Given an undirected graph as an adjacency list, return the number of nodes in its largest connected component.
largestComponent(graph)
Input format: a,b edge pairs separated by spaces.
a,b c,d c,e // → 3 ({c,d,e})
a,b b,c c,a d,e // → 3 ({a,b,c})
a,b // → 2
This is a small variation on counting components: instead of how many exist, you need the size of the largest one. The scanning strategy stays the same — walk every node, and whenever you find one unvisited, that's a new component.
Previously, exploring just marked nodes visited. Now the traversal needs to report a count: how many nodes did it touch? Have the exploration function return a count instead of nothing. Visiting one node is 1; for each unvisited neighbour, recursively explore and add whatever count it reports back. A neighbour already visited contributes 0 — you don't want to double-count.
Without tracking visited nodes, a cycle could cause the traversal to revisit nodes repeatedly, both looping forever and overcounting the size. Marking a node visited the instant you enter it guarantees each node contributes to the count exactly once, no matter how many cycles connect it to the rest of its component.

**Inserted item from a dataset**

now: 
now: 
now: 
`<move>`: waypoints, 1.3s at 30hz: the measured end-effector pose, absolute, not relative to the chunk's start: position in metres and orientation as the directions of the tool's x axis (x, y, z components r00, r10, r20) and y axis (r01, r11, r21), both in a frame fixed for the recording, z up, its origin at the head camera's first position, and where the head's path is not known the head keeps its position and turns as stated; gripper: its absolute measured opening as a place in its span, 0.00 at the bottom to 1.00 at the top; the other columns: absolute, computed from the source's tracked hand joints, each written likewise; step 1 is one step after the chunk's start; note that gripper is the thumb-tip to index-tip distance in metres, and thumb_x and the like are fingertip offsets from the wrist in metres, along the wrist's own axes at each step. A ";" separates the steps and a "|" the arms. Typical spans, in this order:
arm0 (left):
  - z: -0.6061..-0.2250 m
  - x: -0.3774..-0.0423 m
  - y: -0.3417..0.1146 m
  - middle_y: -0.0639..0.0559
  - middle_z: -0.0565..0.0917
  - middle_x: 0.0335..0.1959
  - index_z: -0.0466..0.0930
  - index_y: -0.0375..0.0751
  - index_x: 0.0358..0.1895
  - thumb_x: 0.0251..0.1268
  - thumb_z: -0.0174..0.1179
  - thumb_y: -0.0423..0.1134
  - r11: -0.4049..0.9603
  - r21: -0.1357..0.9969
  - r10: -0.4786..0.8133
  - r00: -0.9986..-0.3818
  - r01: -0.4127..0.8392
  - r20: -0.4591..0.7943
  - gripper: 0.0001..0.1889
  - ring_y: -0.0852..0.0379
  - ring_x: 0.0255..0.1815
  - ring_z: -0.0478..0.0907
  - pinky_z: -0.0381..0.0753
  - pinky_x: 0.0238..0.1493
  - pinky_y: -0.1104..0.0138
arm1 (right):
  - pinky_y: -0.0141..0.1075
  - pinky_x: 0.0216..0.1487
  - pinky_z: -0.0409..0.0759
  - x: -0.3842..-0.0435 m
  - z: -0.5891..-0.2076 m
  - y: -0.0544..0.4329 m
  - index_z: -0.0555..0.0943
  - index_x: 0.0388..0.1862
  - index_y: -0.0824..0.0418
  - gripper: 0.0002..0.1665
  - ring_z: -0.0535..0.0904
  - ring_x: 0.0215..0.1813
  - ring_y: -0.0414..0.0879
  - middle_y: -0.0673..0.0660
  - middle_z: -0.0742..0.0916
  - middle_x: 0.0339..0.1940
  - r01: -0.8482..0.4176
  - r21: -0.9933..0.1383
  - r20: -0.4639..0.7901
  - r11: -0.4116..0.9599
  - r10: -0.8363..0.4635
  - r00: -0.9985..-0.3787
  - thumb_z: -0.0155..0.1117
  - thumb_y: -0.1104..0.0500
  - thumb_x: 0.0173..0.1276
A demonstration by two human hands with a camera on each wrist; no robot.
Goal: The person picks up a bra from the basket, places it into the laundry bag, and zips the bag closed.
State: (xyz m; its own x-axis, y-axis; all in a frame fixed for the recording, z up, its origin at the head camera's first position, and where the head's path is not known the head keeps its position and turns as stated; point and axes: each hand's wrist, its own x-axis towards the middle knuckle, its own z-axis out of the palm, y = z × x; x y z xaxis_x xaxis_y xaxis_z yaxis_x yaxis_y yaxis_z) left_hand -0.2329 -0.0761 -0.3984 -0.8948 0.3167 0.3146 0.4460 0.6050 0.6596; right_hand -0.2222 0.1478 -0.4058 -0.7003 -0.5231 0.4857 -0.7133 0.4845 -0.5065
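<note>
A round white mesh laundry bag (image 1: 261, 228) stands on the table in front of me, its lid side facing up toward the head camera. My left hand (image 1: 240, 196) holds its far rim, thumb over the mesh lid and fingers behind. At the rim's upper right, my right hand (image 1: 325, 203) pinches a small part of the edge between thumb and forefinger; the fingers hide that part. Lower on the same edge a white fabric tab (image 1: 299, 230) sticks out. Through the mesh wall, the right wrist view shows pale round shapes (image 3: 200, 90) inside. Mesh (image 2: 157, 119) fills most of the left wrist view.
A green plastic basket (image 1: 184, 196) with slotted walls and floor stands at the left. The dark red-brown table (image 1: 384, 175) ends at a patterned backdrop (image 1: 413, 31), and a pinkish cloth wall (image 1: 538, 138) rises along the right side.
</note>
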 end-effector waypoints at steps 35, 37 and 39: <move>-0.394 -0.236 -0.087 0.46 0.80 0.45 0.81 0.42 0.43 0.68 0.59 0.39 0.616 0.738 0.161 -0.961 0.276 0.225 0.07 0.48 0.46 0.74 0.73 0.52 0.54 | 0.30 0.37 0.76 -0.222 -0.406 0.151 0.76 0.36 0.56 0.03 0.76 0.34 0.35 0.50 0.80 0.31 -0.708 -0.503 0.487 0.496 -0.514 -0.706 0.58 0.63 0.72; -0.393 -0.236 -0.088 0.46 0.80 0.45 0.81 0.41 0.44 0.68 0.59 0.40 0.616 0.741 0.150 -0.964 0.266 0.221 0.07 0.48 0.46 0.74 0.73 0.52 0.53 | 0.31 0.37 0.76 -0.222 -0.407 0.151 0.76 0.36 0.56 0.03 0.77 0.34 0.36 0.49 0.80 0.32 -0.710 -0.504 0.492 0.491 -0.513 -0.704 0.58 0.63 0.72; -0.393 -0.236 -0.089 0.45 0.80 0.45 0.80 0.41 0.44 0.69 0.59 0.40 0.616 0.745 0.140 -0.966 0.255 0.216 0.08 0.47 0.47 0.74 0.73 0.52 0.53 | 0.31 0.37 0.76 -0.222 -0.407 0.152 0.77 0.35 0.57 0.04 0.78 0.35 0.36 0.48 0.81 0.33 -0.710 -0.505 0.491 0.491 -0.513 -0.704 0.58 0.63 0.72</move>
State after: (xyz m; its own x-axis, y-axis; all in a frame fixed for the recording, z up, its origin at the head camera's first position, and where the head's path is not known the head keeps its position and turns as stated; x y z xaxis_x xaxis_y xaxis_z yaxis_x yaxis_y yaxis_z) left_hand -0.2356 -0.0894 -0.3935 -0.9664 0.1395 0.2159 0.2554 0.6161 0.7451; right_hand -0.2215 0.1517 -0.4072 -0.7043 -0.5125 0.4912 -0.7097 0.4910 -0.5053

As you scan every node, each time you hit an unvisited one, run this size-counting exploration and compare against the largest seen so far. By the time you've scanned everything, you've measured every component once.
You could collect a list of components first, then measure each afterward — but that needs extra bookkeeping (grouping nodes) for no gain. Merging the measurement into the same traversal that discovers the component is simpler: one pass, one visited set, one running answer.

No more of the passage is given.